Exercise aim: The reply should contain every line of the data, repeated exactly, and no pictures.

Data for analysis:
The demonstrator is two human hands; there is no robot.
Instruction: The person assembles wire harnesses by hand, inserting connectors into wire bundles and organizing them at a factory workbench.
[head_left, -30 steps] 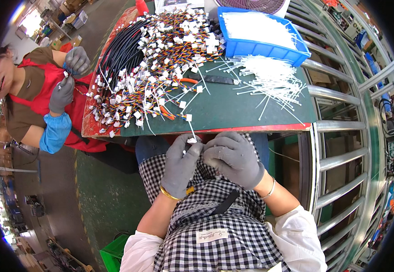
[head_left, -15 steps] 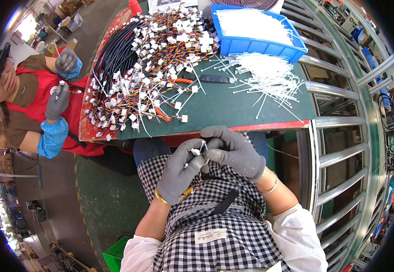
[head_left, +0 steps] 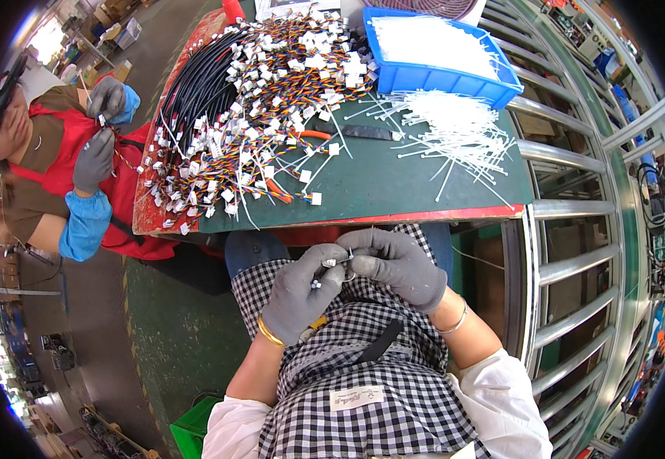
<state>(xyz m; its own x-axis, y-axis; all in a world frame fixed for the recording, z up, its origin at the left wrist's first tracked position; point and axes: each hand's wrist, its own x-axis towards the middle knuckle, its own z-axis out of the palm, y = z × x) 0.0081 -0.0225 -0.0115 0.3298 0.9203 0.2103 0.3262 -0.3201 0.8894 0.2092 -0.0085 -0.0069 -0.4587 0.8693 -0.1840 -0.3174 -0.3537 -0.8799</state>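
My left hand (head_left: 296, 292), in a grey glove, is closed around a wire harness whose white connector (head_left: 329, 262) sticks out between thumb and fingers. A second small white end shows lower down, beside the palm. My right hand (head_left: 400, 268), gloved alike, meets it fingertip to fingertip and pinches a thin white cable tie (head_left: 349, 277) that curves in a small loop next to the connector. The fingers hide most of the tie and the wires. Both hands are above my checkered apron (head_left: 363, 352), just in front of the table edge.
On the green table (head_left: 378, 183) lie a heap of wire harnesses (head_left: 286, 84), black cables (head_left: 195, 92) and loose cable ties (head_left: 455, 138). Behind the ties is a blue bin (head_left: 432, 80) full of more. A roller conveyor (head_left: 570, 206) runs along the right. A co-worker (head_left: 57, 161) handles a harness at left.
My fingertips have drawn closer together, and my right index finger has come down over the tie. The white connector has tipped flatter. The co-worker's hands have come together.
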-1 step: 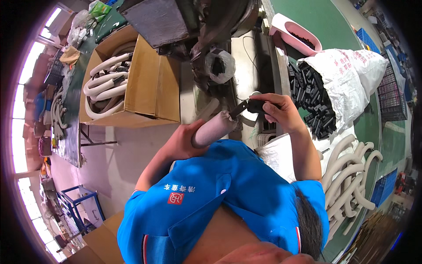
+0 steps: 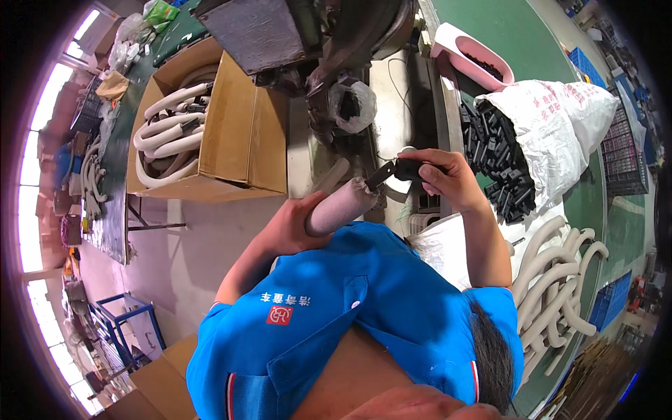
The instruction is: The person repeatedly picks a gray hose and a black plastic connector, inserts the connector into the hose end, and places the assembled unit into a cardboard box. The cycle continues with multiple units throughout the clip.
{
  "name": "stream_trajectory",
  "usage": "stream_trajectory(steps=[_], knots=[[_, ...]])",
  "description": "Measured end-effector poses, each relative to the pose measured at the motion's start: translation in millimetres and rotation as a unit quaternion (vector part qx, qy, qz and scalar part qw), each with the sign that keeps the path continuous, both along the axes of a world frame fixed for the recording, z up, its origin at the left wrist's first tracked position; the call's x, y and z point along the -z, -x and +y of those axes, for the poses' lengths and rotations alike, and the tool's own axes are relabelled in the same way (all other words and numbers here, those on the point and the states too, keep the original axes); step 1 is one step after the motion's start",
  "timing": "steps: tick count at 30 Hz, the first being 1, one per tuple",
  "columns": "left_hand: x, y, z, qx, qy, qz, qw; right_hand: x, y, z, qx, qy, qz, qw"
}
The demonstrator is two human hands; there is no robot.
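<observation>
My left hand (image 2: 285, 225) is wrapped round a pale grey foam-covered tube (image 2: 341, 207), held in front of my chest. The tube's ragged end points up and to the right. Between the fingers and thumb of my right hand (image 2: 451, 180) is a black plastic piece (image 2: 408, 169) with a flat, narrow tongue. That tongue meets the tube's open end; whether it sits inside, I cannot tell. Right of my right hand, many similar black pieces (image 2: 500, 157) spill from a white woven sack (image 2: 563, 133).
A cardboard box (image 2: 241, 133) of bent foam tubes (image 2: 175, 143) stands at the left. Dark machinery (image 2: 329, 56) with a plastic-wrapped part (image 2: 352, 105) rises ahead. On the green table (image 2: 490, 21) are a pink tub (image 2: 476, 56) and loose foam tubes (image 2: 556, 280).
</observation>
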State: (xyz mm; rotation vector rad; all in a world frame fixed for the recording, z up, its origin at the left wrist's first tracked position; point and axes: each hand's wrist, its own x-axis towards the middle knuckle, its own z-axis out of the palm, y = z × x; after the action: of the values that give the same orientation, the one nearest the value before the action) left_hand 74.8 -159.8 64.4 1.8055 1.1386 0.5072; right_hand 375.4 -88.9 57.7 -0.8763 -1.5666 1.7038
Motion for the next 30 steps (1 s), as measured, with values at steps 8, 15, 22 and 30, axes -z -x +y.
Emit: stream_trajectory(steps=[8,15,22,30], knots=[[12.2,24.1,-8.9,0.093,0.076,-0.024,0.992,-10.4,21.0,20.3,-0.191,-0.088,-0.094,0.973],[68.8,47.9,-7.2,-0.049,0.064,-0.068,0.994,34.3,97.2,44.9,0.074,-0.176,-0.133,0.973],[111.4,41.7,50.0,-0.204,0.007,-0.168,0.964,98.4,172.6,159.5,0.190,-0.200,-0.148,0.950],[100.3,53.3,72.8,-0.218,0.172,-0.229,0.933,89.9,204.7,185.0,0.198,-0.272,-0.331,0.882]])
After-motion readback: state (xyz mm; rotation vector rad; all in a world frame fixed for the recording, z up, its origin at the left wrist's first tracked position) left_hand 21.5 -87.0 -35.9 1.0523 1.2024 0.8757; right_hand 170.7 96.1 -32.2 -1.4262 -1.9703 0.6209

Exercise solution:
The demonstrator is two human hands; there is no robot.
Instruction: The person assembles wire harnesses by hand, inserting connectors into wire bundles and organizing them at a factory workbench.
[head_left, -30 steps] 
[head_left, -15 steps] 
[head_left, +0 steps] 
<state>(xyz m; its own x-axis, y-axis; all in a world frame fixed for the recording, z up, its origin at the left wrist's first tracked position; point and axes: each hand's wrist, its own x-axis towards the middle knuckle, its own z-axis out of the palm, y = z × x) 0.0081 -0.0225 -0.0115 0.3298 0.9203 0.2103 0.3262 -0.3201 0.8894 0.2092 -0.0085 -0.0069 -0.4587 0.8693 -0.1840 -0.3174 -0.3537 -0.8799</state>
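My left hand (head_left: 296, 292), in a grey glove, is closed around a wire harness whose white connector (head_left: 329, 262) sticks out between thumb and fingers. A second small white end shows lower down, beside the palm. My right hand (head_left: 400, 268), gloved alike, meets it fingertip to fingertip and pinches a thin white cable tie (head_left: 349, 277) that curves in a small loop next to the connector. The fingers hide most of the tie and the wires. Both hands are above my checkered apron (head_left: 363, 352), just in front of the table edge.
On the green table (head_left: 378, 183) lie a heap of wire harnesses (head_left: 286, 84), black cables (head_left: 195, 92) and loose cable ties (head_left: 455, 138). Behind the ties is a blue bin (head_left: 432, 80) full of more. A roller conveyor (head_left: 570, 206) runs along the right. A co-worker (head_left: 57, 161) handles a harness at left.
My fingertips have drawn closer together, and my right index finger has come down over the tie. The white connector has tipped flatter. The co-worker's hands have come together.
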-1 step: 
+0 steps: 
The instruction is: The person repeatedly picks a gray hose and a black plastic connector, inserts the connector into the hose end, and places the assembled unit into a cardboard box. The cycle continues with multiple units throughout the clip.
{
  "name": "stream_trajectory",
  "usage": "stream_trajectory(steps=[_], knots=[[_, ...]])",
  "description": "Measured end-effector poses, each relative to the pose measured at the motion's start: translation in millimetres and rotation as a unit quaternion (vector part qx, qy, qz and scalar part qw), each with the sign that keeps the path continuous, both along the axes of a world frame fixed for the recording, z up, its origin at the left wrist's first tracked position; the call's x, y and z point along the -z, -x and +y of those axes, for the poses' lengths and rotations alike, and the tool's own axes are relabelled in the same way (all other words and numbers here, those on the point and the states too, keep the original axes); step 1 is one step after the motion's start",
  "timing": "steps: tick count at 30 Hz, the first being 1, one per tuple",
  "columns": "left_hand: x, y, z, qx, qy, qz, qw; right_hand: x, y, z, qx, qy, qz, qw"
}
The demonstrator is two human hands; there is no robot.
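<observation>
My left hand (image 2: 285, 225) is wrapped round a pale grey foam-covered tube (image 2: 341, 207), held in front of my chest. The tube's ragged end points up and to the right. Between the fingers and thumb of my right hand (image 2: 451, 180) is a black plastic piece (image 2: 408, 169) with a flat, narrow tongue. That tongue meets the tube's open end; whether it sits inside, I cannot tell. Right of my right hand, many similar black pieces (image 2: 500, 157) spill from a white woven sack (image 2: 563, 133).
A cardboard box (image 2: 241, 133) of bent foam tubes (image 2: 175, 143) stands at the left. Dark machinery (image 2: 329, 56) with a plastic-wrapped part (image 2: 352, 105) rises ahead. On the green table (image 2: 490, 21) are a pink tub (image 2: 476, 56) and loose foam tubes (image 2: 556, 280).
</observation>
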State: (xyz mm; rotation vector rad; all in a world frame fixed for the recording, z up, its origin at the left wrist's first tracked position; point and axes: each hand's wrist, its own x-axis towards the middle knuckle, its own z-axis out of the palm, y = z × x; after the action: of the values that give the same orientation, the one nearest the value before the action) left_hand 74.8 -159.8 64.4 1.8055 1.1386 0.5072; right_hand 375.4 -88.9 57.7 -0.8763 -1.5666 1.7038
Motion for the next 30 steps (1 s), as measured, with values at steps 8, 15, 22 and 30, axes -z -x +y.
Emit: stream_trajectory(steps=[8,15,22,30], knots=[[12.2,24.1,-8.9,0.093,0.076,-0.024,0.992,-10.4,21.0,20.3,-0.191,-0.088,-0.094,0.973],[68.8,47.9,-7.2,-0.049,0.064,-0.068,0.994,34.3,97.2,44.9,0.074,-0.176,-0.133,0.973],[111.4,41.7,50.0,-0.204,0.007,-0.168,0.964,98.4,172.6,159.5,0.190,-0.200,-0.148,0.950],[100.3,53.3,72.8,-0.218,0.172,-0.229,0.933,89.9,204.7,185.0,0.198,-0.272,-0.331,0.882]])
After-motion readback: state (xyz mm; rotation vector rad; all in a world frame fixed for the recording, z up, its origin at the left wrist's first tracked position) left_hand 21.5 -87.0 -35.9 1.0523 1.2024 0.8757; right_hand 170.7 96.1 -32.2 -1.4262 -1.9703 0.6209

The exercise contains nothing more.